TASK DESCRIPTION
Please reproduce the listing below exactly, leaving out every picture.

[Start of Attachment]

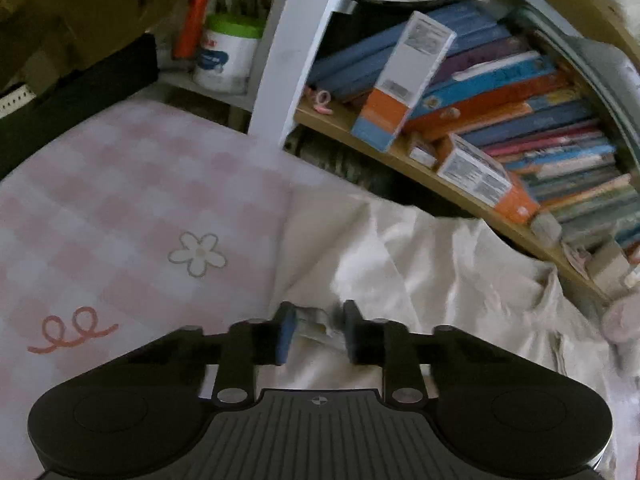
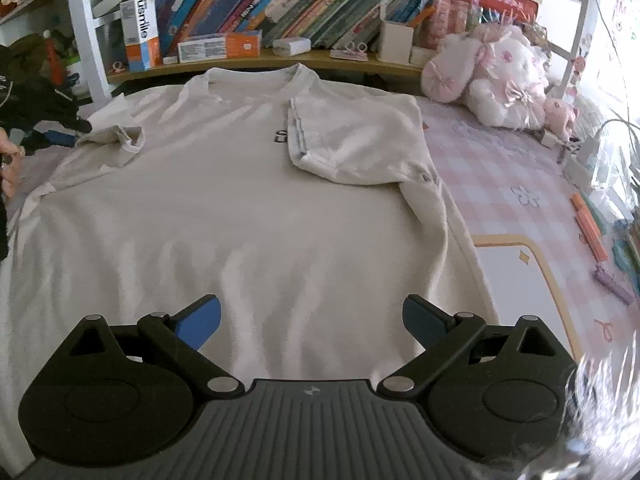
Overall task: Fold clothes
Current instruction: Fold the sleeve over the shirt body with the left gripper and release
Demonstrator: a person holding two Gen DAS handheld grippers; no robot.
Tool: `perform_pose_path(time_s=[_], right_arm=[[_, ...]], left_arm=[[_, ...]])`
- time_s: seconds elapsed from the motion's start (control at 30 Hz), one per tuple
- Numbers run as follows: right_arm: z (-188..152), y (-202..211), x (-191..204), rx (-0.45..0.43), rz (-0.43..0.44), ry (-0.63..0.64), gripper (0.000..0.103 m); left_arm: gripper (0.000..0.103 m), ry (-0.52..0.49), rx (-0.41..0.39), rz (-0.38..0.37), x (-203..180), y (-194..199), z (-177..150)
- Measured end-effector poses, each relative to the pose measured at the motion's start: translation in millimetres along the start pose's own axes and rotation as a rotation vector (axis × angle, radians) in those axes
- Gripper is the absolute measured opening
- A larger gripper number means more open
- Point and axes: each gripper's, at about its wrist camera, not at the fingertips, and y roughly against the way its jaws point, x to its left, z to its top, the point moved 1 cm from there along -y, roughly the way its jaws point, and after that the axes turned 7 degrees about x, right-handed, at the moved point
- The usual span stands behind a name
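A cream T-shirt (image 2: pixel 260 200) lies flat, front up, on a pink checked cloth (image 2: pixel 520 168), its collar toward the bookshelf. The sleeve on the right (image 2: pixel 352 140) is folded in over the chest. The sleeve on the left (image 2: pixel 116 136) is bunched at the tip of my left gripper (image 2: pixel 66 132). In the left wrist view, a wad of sleeve hem (image 1: pixel 316 326) sits pinched between the blue pads of the left gripper (image 1: pixel 319 330). My right gripper (image 2: pixel 312 320) hovers wide open over the shirt's lower body, with nothing between its fingers.
A bookshelf (image 2: pixel 280 0) packed with books and boxes runs along the far edge. Pink plush toys (image 2: pixel 500 76) sit at the back right. Pens and markers (image 2: pixel 592 228) lie at the right edge. A white jar with a green lid (image 1: pixel 228 56) stands far left. A person's hand (image 2: pixel 8 160) shows at the left.
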Motion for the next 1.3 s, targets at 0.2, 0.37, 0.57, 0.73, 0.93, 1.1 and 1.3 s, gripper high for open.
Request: perform_pose_path(time_s=[0.2, 0.37, 0.57, 0.73, 0.93, 1.1, 1.3], right_arm=[[-1, -2, -10, 0.014, -0.011, -0.014, 0.098], [0, -2, -14, 0.012, -0.014, -0.010, 0.098], [0, -4, -20, 0.017, -0.006, -0.029, 0.098], [1, -4, -17, 0.016, 0.005, -0.016, 0.098], [2, -2, -14, 0.010, 0.009, 0.005, 0.098], [0, -3, -19, 0.016, 0.002, -0.014, 0.098], [-3, -5, -24, 0.029, -0.002, -0.038, 0.098]], left_arm=[[0.021, -0.096, 0.015, -0.229, -71, -18, 26], [0.050, -0.317, 0.002, -0.341, -111, 1, 14], [0.054, -0.458, -0.069, -0.111, -92, 25, -46], [0.054, -0.564, -0.033, -0.017, -98, 24, -76], [0.009, -0.724, -0.028, 0.059, -100, 17, -90], [0.022, -0.801, 0.053, -0.004, -91, 24, -92], [0.071, -0.352, -0.092, -0.084, -45, 35, -36]])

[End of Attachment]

TASK SOLUTION
Overall task: Fold clothes
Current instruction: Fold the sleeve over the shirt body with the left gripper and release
Demonstrator: a person holding two Gen DAS handheld grippers; no robot.
Tool: `perform_pose_path(time_s=[_], right_arm=[[_, ...]], left_arm=[[_, ...]])`
- time_s: seconds elapsed from the motion's start (control at 30 Hz), one per tuple
- Numbers run as follows: right_arm: z (-188..152), y (-202..211), x (-191..204), rx (-0.45..0.43), rz (-0.43..0.44), ry (-0.63..0.64), gripper (0.000..0.103 m); left_arm: gripper (0.000..0.103 m), ry (-0.52..0.49), rx (-0.41..0.39), rz (-0.38..0.37), x (-203..180), y (-194..199), z (-177..150)
- Measured end-effector poses, each relative to the pose measured at the motion's start: translation in millimetres along the start pose's own axes and rotation as a rotation vector (axis × angle, radians) in those axes
- Gripper is the absolute measured opening
- A larger gripper number means more open
- Point and axes: each gripper's, at about its wrist camera, not at the fingertips, and y roughly against the way its jaws point, x to its left, z to its top, the point moved 1 cm from there along -y, roughly the way its jaws point, and after that the axes turned 7 degrees about x, right-handed, at the moved point
- The usual span stands behind a name
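A cream T-shirt (image 2: pixel 260 200) lies flat, front up, on a pink checked cloth (image 2: pixel 520 168), its collar toward the bookshelf. The sleeve on the right (image 2: pixel 352 140) is folded in over the chest. The sleeve on the left (image 2: pixel 116 136) is bunched at the tip of my left gripper (image 2: pixel 66 132). In the left wrist view, a wad of sleeve hem (image 1: pixel 316 326) sits pinched between the blue pads of the left gripper (image 1: pixel 319 330). My right gripper (image 2: pixel 312 320) hovers wide open over the shirt's lower body, with nothing between its fingers.
A bookshelf (image 2: pixel 280 0) packed with books and boxes runs along the far edge. Pink plush toys (image 2: pixel 500 76) sit at the back right. Pens and markers (image 2: pixel 592 228) lie at the right edge. A white jar with a green lid (image 1: pixel 228 56) stands far left. A person's hand (image 2: pixel 8 160) shows at the left.
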Motion for the next 1.3 s, targets at 0.2, 0.37, 0.57, 0.73, 0.93, 1.1 and 1.3 s, gripper high for open.
Request: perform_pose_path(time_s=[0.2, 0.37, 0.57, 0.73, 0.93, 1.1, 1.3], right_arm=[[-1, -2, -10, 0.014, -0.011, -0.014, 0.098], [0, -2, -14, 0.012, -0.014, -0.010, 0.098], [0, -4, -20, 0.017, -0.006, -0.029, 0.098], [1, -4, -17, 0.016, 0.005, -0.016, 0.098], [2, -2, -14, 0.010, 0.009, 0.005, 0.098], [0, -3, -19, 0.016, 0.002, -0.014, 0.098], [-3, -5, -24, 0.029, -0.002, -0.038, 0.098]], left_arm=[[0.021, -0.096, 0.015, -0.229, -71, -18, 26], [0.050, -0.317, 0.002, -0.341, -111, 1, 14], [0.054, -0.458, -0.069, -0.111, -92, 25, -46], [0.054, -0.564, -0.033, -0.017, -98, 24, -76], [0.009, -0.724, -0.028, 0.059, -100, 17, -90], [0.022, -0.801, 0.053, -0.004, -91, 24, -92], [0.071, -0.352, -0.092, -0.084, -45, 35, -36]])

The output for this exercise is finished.